* _Your goal_:
Would you set down the lines running from the one that holds "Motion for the" to the final line of the listing, both included, exactly and with no others?

* _Given information_:
============

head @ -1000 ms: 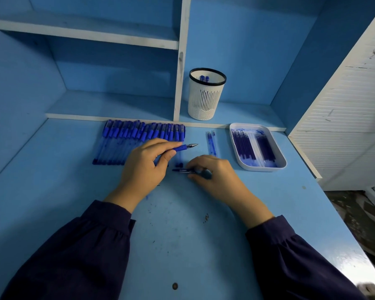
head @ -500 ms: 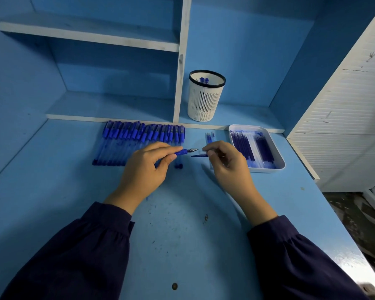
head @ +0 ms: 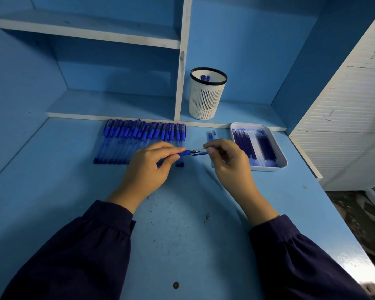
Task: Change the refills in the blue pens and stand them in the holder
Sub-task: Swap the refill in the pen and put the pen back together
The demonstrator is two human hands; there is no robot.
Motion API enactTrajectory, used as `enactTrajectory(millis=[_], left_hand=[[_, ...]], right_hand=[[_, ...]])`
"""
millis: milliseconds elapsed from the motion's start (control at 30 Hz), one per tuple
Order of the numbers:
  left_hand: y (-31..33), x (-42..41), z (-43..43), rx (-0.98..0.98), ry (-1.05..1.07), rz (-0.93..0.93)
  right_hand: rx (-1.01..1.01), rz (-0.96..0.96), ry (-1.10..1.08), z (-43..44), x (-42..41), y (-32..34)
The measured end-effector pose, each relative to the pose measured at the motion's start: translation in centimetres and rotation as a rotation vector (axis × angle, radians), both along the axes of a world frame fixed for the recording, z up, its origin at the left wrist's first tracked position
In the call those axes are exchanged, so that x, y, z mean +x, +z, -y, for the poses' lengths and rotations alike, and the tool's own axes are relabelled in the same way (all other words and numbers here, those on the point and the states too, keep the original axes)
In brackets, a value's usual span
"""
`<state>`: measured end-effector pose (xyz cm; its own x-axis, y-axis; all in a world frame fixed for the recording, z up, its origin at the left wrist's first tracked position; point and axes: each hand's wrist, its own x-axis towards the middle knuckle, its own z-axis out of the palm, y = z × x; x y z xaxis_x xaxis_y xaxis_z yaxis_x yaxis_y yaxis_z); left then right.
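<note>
Blue pen [head: 185,152]: I hold it in my left hand [head: 147,167] just above the desk [head: 182,234]. My thumb and fingers are curled round its barrel, so only the blue grip and the metal tip stick out to the right. My right hand [head: 230,163] is close beside it, and the two hands nearly meet without touching. Its thumb and forefinger pinch a slim blue piece [head: 199,154] that lies just under the pen's tip and points left. It looks like a refill, but it is too small for me to be sure, and I cannot tell whether it touches the tip.

Behind my left hand, the row of pens [head: 139,139] lies side by side on the desk, caps toward the shelf [head: 117,105]. A small blue bit [head: 180,164], perhaps a cap, lies on the desk just right of my left thumb. A few slim clear pieces [head: 210,135] lie loose between the row and the white tray [head: 279,167]. The tray sits near my right hand, with dark blue refills [head: 245,146] laid lengthwise in it.

The holder [head: 206,102], a white slotted cup with a black rim, stands on the low shelf, well apart from both hands. Two blue pen ends [head: 205,78] show inside its rim.
</note>
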<state>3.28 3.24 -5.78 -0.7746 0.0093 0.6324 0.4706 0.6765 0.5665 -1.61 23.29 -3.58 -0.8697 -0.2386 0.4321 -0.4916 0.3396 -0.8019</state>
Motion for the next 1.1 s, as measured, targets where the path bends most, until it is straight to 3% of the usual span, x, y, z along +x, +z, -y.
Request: enactTrajectory(millis=[433,733,900,1100], left_hand=[[0.0,0.3,0.0,0.014,-0.05,-0.022],[0.9,0.2,-0.5,0.091,0.026,-0.084],[1.1,0.1,-0.9,0.034,0.028,-0.12],[0.1,-1.2,1.1,-0.009,0.176,0.05]], right_hand=[[-0.094,0.208,0.161,-0.2,0.6,0.1],[-0.246,0.132,0.163,1.3,1.3,1.0],[-0.313,0.018,0.115,1.2,1.7,1.6],[-0.393,-0.115,-0.004,-0.2,1.6,3.4]])
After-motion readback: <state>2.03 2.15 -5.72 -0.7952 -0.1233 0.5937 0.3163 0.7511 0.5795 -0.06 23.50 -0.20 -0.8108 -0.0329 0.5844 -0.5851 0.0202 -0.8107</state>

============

* _Task result_:
Motion for the next 1.1 s, as measured, targets where the path bends most, until it is straight to 3% of the usual span, x, y, z along +x, +z, -y.
Request: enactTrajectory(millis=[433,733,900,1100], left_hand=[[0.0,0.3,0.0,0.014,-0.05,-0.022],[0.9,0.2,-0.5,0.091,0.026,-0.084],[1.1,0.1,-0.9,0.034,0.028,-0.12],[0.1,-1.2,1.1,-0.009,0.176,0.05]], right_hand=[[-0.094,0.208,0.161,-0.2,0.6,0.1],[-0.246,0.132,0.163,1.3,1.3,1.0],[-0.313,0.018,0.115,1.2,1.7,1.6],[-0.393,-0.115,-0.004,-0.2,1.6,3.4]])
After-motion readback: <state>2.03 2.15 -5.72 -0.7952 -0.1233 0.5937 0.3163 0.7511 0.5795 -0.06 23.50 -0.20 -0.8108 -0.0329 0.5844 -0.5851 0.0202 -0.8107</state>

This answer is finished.